Now with better connectivity, the police officers stream data when they need it, saving many hours of police time. The lower vehicle weight is also estimated to save an estimated 65,000 liters of fuel. It is now much easier to set up a new vehicle, perform yearly maintenance, and troubleshoot issues. The police force estimates they will save €15 million over five years.
Characteristics of a successful edge implementation
The edge is the opposite of the cloud. A cloud or data center might have 1,000 servers in a single location. An edge implementation is more like 10,000 retail stores, each with a single server, possibly in remote locations and with limited IT support.
There is a need for a software-defined edge which includes all the distributed digital infrastructure for running workloads across dispersed locations. This encompasses the compute infrastructure, application lifecycle management, security, and networking services.

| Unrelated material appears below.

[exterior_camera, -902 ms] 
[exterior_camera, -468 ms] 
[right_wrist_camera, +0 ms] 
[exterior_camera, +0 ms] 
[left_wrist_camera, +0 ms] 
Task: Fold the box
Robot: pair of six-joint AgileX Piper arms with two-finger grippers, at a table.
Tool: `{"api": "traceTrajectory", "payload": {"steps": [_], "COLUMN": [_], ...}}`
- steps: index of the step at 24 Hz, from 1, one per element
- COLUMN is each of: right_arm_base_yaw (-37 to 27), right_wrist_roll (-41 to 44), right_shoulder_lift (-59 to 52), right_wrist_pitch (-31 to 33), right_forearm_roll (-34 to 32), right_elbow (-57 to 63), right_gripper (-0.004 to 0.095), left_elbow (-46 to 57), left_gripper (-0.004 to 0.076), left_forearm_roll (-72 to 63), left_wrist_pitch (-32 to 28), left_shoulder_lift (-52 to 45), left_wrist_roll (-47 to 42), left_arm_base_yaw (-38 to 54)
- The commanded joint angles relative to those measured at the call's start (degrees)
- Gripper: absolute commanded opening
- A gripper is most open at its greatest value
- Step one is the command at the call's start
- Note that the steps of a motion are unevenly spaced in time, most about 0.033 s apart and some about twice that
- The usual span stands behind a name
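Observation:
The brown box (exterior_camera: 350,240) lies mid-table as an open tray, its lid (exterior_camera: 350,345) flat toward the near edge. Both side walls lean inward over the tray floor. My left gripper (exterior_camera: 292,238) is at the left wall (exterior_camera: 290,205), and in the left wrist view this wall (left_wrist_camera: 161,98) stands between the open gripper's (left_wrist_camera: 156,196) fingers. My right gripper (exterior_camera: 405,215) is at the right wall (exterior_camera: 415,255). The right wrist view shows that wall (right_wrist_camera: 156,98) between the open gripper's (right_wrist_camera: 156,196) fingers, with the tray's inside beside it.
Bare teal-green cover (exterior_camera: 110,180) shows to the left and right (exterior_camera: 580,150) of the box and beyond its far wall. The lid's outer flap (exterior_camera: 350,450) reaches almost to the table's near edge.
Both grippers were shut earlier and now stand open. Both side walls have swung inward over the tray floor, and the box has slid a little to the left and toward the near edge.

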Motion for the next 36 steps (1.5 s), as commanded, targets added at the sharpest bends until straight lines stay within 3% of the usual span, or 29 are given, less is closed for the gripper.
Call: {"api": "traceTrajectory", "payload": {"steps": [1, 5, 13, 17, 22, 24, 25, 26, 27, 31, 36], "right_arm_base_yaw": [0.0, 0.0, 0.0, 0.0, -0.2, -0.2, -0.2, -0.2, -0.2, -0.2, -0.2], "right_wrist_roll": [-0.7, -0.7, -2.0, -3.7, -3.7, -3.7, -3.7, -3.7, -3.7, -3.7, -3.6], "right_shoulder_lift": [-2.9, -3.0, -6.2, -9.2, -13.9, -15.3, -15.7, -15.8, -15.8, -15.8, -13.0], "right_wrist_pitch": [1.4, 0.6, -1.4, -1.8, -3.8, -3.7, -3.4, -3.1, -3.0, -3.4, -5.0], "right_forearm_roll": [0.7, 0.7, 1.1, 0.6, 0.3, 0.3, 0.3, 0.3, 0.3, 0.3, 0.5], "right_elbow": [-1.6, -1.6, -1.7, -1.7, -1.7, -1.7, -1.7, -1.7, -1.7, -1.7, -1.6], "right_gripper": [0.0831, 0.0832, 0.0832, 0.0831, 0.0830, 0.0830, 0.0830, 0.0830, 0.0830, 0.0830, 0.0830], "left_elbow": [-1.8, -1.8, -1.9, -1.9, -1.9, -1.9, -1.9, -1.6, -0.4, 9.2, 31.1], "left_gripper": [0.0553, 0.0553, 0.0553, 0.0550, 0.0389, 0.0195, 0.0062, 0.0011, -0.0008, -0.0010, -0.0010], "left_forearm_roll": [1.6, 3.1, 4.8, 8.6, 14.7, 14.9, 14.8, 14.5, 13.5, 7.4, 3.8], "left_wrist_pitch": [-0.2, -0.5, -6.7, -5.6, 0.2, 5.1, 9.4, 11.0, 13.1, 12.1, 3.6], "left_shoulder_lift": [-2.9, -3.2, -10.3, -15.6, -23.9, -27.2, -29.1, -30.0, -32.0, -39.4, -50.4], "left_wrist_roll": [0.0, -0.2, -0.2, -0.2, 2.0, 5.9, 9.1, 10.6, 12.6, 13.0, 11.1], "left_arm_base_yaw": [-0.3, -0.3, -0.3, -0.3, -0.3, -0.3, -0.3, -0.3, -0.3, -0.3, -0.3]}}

Three characteristics will make edge implementations successful:
- Right-sized infrastructure. The compute stack should be able to run on smaller hardware with lower latency.

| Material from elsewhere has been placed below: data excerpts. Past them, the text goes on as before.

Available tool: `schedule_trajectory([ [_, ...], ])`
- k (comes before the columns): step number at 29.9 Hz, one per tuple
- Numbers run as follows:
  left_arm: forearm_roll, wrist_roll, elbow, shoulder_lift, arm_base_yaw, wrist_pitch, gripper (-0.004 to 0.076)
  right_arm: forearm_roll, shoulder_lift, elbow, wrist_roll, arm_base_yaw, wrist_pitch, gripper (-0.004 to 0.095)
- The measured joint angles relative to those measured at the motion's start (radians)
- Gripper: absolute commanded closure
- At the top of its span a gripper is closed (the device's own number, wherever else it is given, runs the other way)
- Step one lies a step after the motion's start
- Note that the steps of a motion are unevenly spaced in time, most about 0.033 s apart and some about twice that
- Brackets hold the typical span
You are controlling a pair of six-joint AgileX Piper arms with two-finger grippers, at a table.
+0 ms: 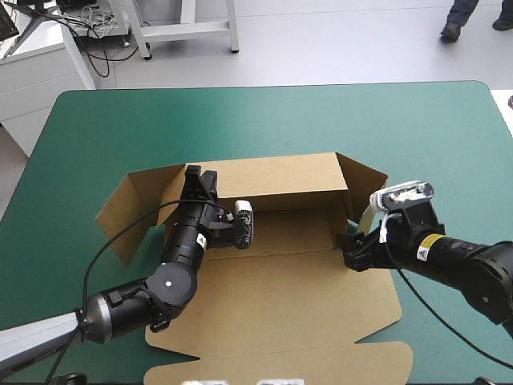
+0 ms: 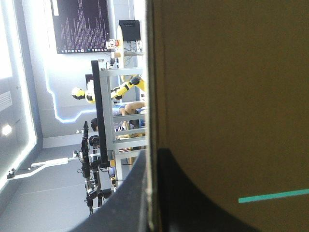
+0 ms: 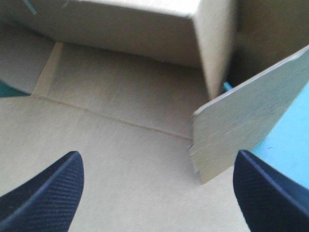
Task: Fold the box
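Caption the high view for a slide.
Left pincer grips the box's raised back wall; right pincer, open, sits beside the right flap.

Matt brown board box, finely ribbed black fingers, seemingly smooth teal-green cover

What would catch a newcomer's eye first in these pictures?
The brown box sprawls across the middle of the teal-green table, its back wall raised, its near panel flat. The left gripper pinches that wall near its left end, while the right gripper hovers open at the box's right end.
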State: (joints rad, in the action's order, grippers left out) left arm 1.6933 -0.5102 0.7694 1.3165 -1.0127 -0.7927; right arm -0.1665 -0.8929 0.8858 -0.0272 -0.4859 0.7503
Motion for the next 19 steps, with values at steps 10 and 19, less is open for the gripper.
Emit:
schedule_trajectory([
  [10,0.000,0.000,0.000,0.000,0.000,0.000,0.0734,0.425,-0.120,0.377,-0.278,0.000,0.156,0.0150],
  [19,0.000,0.000,0.000,0.000,0.000,0.000,0.0734,0.579,-0.398,0.748,-0.278,0.000,0.339,0.0150],
])
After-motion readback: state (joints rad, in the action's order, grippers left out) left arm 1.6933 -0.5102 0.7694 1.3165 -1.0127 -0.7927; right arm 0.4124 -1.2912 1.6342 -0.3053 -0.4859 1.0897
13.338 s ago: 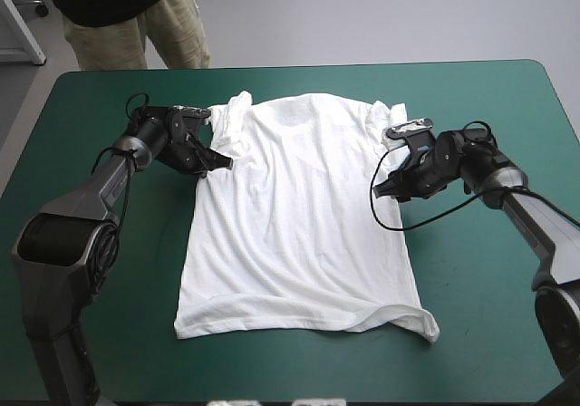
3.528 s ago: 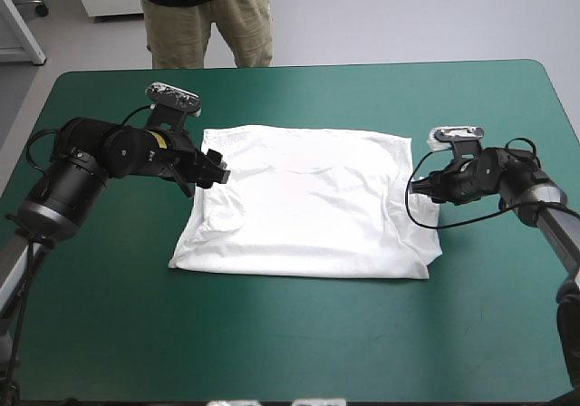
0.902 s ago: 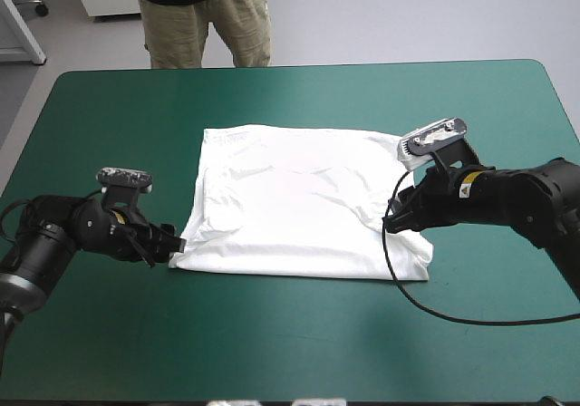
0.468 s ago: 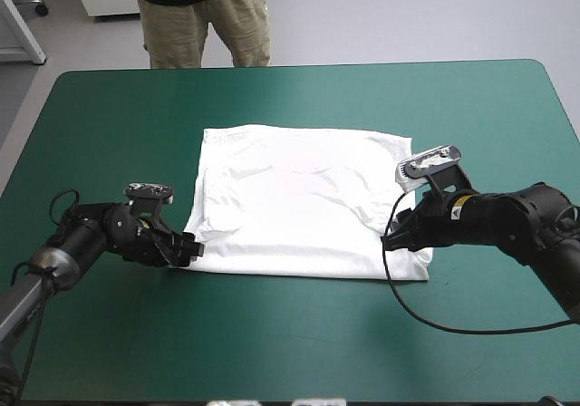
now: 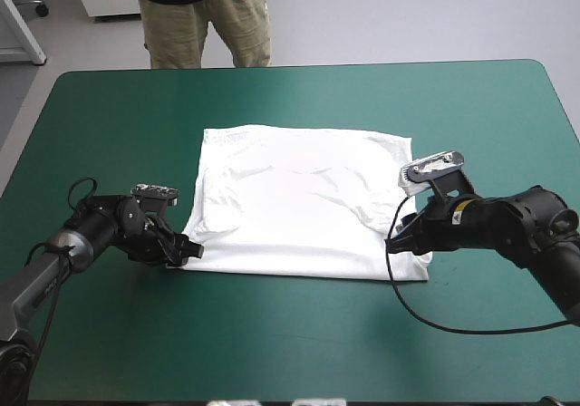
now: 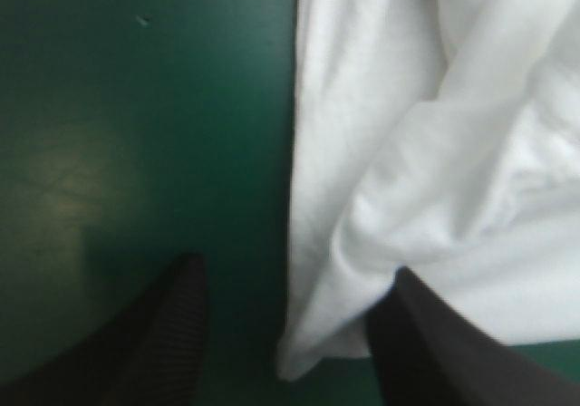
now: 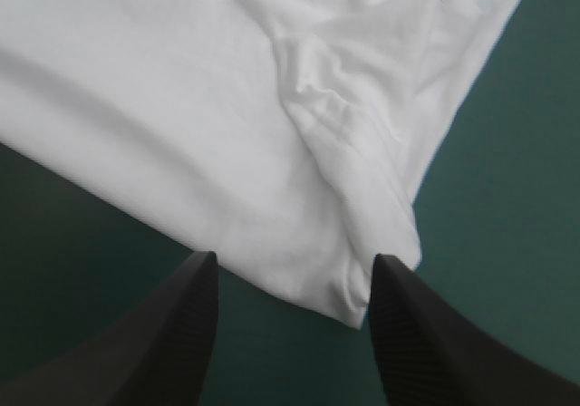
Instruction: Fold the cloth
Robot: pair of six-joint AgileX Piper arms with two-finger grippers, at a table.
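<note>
T-shirt (image 5: 304,211) lay in the middle of the desk (image 5: 290,343), already folded over once by the look of it: a flat, wide white rectangle with a second layer showing along its left side and some creases toward the right. So roughly the first fold was done, and I'd judge at least one more fold was left before it counted as a neat bundle. Nothing was gripped yet. Left tool (image 5: 186,250) sat low at the shirt's near-left corner and right tool (image 5: 406,240) low at the near-right corner, both down near the teal-green cover. The high view gave the whole outline and both arms' placement, but the black tips were too small there to read their spread. The wrist views settled that. Left wrist view: fingers (image 6: 168,329) stood wide apart, the corner of the shirt lying in the gap, one finger over bare cover and the other at the cloth's edge, with stacked layers visible. Right wrist view: fingers (image 7: 181,333) also wide apart, corner tip between them, a bunched ridge running up from it. Neither wrist view showed the far edge of the shirt or the other arm. Next step, likely, was pinching both near corners.
</note>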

- Zero-touch orchestration manages edge sites remotely without any onsite personnel, and takes into account that all edge sites may not have connectivity 100% of the time. Instead of IT’s traditional method of pushing down updates, pull-based orchestration can work better. When an edge is online, it checks whether it has the latest version of the applications to run the edge site and download additional components as needed. This applies to onsite compute infrastructure and security and network components as well.
- Network programmability. If the network knows what the workload is doing, it can provide the right type of network at the right time. For example, in a police vehicle in a non-emergency situation, cameras capture a frame every four seconds. But when sirens are on, indicating an emergency, you want to stream that footage continuously. The network should be able to recognize the condition and adjust the network to fit the needs of each situation.
How does SASE fit in?
Edge compute is a market driver for SASE. With more digital data, more intellectual property, and more operations running at the edge, there is an increased need for security. As mentioned above, there is an increased need to share data sets such as logs and models so all edge sites can benefit from centralized learning and optimization.

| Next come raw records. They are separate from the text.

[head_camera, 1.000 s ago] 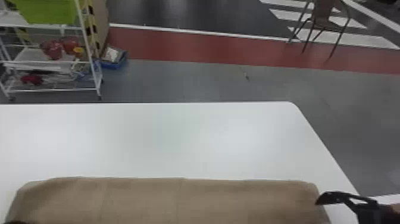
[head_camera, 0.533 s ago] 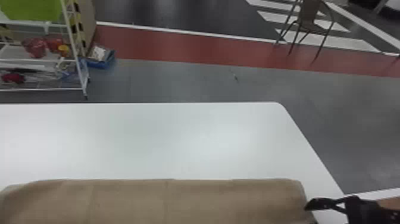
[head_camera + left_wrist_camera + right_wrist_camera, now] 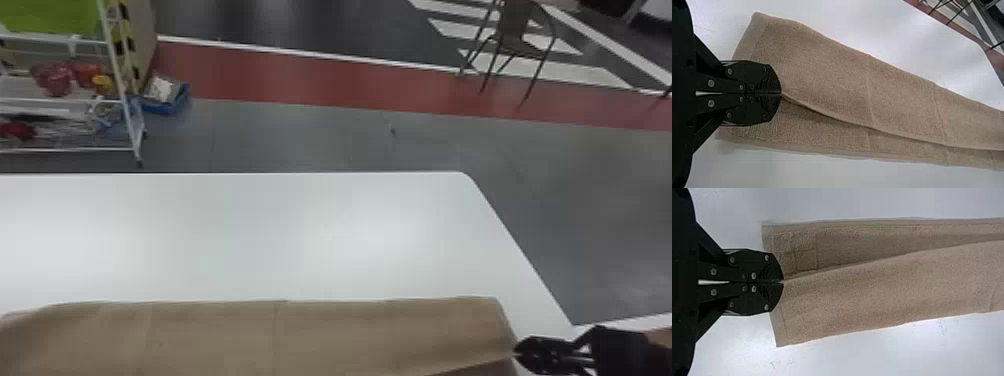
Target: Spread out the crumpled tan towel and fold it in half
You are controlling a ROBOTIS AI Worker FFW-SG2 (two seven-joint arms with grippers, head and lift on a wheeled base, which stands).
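Pinching the towel (image 3: 275, 335) edge at opposite ends, left gripper (image 3: 781, 93) and right gripper (image 3: 516, 352) have table (image 3: 280, 240) beyond.

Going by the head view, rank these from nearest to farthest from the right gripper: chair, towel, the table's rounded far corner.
1. Tan towel: nearest, its right end at the right gripper.
2. Table's rounded far corner: ahead, beyond the towel.
3. Chair: farthest, on the floor past the table.

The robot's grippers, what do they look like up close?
The left gripper and right gripper look like twins: all black, with wide, flat fingers whose corners are cut at a slant. Round silvery screws dot them, and fine ridges line their tips. Straight black bars sit behind.
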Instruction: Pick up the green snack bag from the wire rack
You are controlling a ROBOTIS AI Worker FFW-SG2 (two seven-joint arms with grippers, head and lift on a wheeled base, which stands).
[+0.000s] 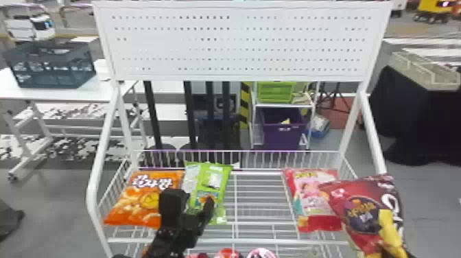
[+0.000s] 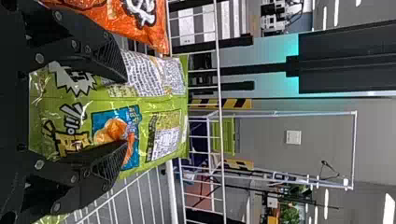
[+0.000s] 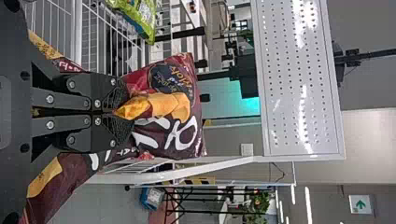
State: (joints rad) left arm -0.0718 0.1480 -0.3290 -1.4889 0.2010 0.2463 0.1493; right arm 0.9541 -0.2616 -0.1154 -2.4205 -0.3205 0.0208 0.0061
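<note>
Green snack bag point(image 1: 214, 182) lies on the wire rack point(image 1: 223, 241), left of centre, its far end by the rear wall point(image 1: 288, 151), right beside the orange snack bag point(image 1: 137, 202). Left gripper point(image 2: 123, 112) is released, fingers apart, one over each side of the green bag; not clamped on it. Placement makes sense: straddling the width should let the fingers bunch the soft middle when they close, rather than nip one slippery edge. Finger on the orange bag's side has little room, so it could catch that bag too; looks like the main risk. Right gripper point(image 3: 122, 115) is clenched, grasping a fold of the dark red snack bag point(image 1: 363, 206) at the rack's right end, by the pink snack bag point(image 1: 312, 192). Likely a narrow fold because the puffed body is too fat to pinch whole; that side is well apart from the green bag, so it shouldn't get in the way. Can't tell if the rack takes any of the dark bag's weight. Green bag's long axis runs near to far, away from the robot, roughly square to the rack's front rail; one end points at the rear wall, other at the robot, printed food picture facing up. Step in hand, my guess: lining up to close.
</note>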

Sometimes edge devices need to connect directly to applications in the cloud or data center. For example, one of our customers operates automated greenhouse farms. They needed secure access for a robot running on a Linux operating system. VMware SASE components, including VMware SD-WAN and VMware SD-Access, secure and manage these connections.
There is an opportunity for integrated orchestration of edge services using SASE, specifically VMware Edge Cloud Orchestrator™. If security and networking know the state of a workload, dynamic policies can optimize the services for a better software-defined edge. Central orchestration eases the burden of managing many edge sites.
SASE is uniquely positioned to adapt and expand alongside the shifting operational demands of modern businesses. This intersection of SASE and edge computing heralds a new era of streamlined, secure connectivity, where the agility of edge computing meets the comprehensive security framework of SASE. By embracing this synergy, businesses can enhance their performance, improve their security posture, and scale to millions of sites. The integration of SASE with edge computing promises to be a cornerstone strategy, enabling organizations to stay ahead in a world where speed, security, and efficiency are not just goals, but necessities for success.